Try questioning them on this point and they’ll avoid the question by telling you to subscribe to a mobile data plan to defray the per-kilobyte charges (which is still subject to additional rob-a-bank rates after exceeding a certain number of megabytes).

How absurd are the mobile data charges in Singapore? How about $10,000 for 1 miserable gigabyte.

Lessons

I believe the only way is to treat telcos like they’re out to squeeze you dry and make your life difficult when you try to do something that causes them to have to bill you less the next month.

Be very careful when signing up for additional services or contracts. There are loopholes where they charge you extra and nicely-worded “fair use” policies that you will be rushed to sign on-the-spot.

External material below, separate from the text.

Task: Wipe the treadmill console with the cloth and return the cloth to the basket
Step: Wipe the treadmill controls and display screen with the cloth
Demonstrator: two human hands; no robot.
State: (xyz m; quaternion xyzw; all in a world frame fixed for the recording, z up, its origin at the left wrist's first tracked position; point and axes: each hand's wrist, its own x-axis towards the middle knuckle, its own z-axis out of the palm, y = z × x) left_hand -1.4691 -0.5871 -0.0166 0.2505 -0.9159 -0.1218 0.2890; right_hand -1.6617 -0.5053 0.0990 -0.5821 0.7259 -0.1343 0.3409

True number portability is coming soon, which will allow you to keep your phone number even when your number appears in your friend’s phone (instead of the pseudo forwarding that is currently available).

In the meantime, don’t sign any contracts so that you can give your telco the finger without them thumbing your nose in response.

Once phones get as powerful as the iPhone, and come with real browsers and IP-based VOIP telephony, telcos will once again be relegated to their original role of providing just the data connection.

We can stream video, surf web sites, download ringtones and do many other things on the internet without paying the telcos for additional services. The telcos fear that, and are squeezing their customers, for as long as they can, by playing these anti-consumer tricks. Don’t be a victim.

If you’ve been played by the telcos here, do share your stories here too.